Life on the Farm - Jan to Apr 2018
Information & updates from January to April 2018.
Martin snapped this photo when he was out and about in late February.
Below is what he had to say about it. (Note - this is not a Mapleton's field)
I am seeing this everywhere. We've had a lot of snow and a lot of rain. Soils are either frozen or have become saturated, so the water can't soak in and goes over the top of the soil.
When the water runs over the top of the soil it washes the soil out, and ultimately that soil can get washed into waterways.
When fields are totally bare and plowed it's a problem. A cover crop or perennial forage such as hay would be good, and reduce the soil erosion.
The soil that is getting eroded is the top layer of top soil and organic matter. It has taken thousands of years for our soils to build up. Once they are gone, they are basically lost.
It is very difficult to build up soil and organic matter again. It's critical we protect what we already have.
Martin took this photo out and about the last week of January.
(Please note, this is not a Mapleton's Organic field.)

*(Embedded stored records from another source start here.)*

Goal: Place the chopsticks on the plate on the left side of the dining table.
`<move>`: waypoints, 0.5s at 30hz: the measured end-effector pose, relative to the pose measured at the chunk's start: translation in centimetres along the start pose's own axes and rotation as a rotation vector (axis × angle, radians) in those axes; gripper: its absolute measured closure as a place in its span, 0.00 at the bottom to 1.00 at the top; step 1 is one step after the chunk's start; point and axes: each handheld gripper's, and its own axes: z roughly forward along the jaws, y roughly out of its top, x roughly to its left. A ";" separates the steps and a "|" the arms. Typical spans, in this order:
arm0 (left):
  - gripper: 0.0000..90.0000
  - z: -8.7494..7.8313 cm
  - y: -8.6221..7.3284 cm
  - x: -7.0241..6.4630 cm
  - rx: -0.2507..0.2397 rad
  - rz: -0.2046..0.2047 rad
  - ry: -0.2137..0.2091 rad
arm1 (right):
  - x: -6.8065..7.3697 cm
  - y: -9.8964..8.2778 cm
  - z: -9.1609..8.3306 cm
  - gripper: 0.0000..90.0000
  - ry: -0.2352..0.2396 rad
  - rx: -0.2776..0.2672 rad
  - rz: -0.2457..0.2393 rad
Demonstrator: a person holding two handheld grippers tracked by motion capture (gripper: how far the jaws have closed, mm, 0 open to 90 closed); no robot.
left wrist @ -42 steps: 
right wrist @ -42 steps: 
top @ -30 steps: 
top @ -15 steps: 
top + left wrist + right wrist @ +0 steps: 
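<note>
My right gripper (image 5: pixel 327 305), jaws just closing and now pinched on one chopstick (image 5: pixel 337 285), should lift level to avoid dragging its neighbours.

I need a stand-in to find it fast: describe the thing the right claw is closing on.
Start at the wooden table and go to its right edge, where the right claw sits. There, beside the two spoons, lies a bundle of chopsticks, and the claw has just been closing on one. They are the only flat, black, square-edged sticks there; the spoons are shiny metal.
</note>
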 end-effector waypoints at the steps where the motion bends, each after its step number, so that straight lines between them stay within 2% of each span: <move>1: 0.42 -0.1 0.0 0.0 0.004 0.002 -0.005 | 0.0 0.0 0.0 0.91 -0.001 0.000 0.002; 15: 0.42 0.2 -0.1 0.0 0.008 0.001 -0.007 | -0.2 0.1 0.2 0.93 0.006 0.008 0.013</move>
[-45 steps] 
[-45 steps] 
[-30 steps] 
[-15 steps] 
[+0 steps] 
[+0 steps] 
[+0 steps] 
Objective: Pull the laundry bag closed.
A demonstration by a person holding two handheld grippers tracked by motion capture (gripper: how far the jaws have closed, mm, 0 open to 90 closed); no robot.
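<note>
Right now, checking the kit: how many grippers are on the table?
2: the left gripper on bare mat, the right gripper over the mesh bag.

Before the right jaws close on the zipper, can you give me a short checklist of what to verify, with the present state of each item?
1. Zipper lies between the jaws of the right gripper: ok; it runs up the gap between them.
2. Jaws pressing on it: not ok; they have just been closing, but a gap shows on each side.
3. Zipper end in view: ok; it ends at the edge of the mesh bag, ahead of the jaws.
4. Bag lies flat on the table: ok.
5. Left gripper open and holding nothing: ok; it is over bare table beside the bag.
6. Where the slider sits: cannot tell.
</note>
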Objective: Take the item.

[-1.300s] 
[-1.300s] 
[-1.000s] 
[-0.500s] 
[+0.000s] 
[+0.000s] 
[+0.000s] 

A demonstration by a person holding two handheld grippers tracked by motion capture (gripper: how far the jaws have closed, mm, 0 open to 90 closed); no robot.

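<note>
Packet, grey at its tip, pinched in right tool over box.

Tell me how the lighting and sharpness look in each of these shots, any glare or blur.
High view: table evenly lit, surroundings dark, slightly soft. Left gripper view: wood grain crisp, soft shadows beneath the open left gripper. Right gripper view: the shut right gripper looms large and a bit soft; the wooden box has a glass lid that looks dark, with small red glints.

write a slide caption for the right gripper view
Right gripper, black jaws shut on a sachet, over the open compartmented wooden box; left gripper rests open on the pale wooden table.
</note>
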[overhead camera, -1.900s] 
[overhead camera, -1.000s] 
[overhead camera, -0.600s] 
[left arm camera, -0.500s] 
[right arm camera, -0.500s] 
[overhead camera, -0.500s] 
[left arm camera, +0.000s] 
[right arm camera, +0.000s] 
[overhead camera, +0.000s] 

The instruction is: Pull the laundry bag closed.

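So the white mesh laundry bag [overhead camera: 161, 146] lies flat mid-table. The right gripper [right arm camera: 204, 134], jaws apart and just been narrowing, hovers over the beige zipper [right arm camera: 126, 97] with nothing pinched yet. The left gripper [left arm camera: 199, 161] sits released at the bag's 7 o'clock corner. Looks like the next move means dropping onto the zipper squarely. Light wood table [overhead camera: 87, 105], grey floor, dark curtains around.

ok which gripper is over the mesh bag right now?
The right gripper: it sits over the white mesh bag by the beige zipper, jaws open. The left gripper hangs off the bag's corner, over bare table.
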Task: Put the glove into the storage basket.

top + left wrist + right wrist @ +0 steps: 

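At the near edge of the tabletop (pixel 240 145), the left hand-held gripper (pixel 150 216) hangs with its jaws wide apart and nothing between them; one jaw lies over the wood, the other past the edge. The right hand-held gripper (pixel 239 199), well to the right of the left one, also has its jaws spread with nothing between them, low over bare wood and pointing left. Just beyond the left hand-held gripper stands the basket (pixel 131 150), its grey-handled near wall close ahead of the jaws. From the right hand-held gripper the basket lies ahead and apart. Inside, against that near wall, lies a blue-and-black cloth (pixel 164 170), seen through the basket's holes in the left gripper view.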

You can see on the snow beside the field that top soil is blowing of the uncovered field. This is what happens when you plough a field and then do not plant a cover crop.
The soil erosion is evident with snow, and will continue eroding until the spring when it will be planted.
Not only would a cover crop provide protection from soil erosion, it can be plowed under in the spring to compost into the soil, providing nutrients to future crops and building soil organic matter.
It's very important to keep top soil in place. A loss of 1 millimetre per year is 1 inch in 25 years and we only have about 6 inches or less as it is.
Rosie & Arwa
Martin snapped this great photo mid-January. Rosie loves Arwa and Arwa loves Rosie.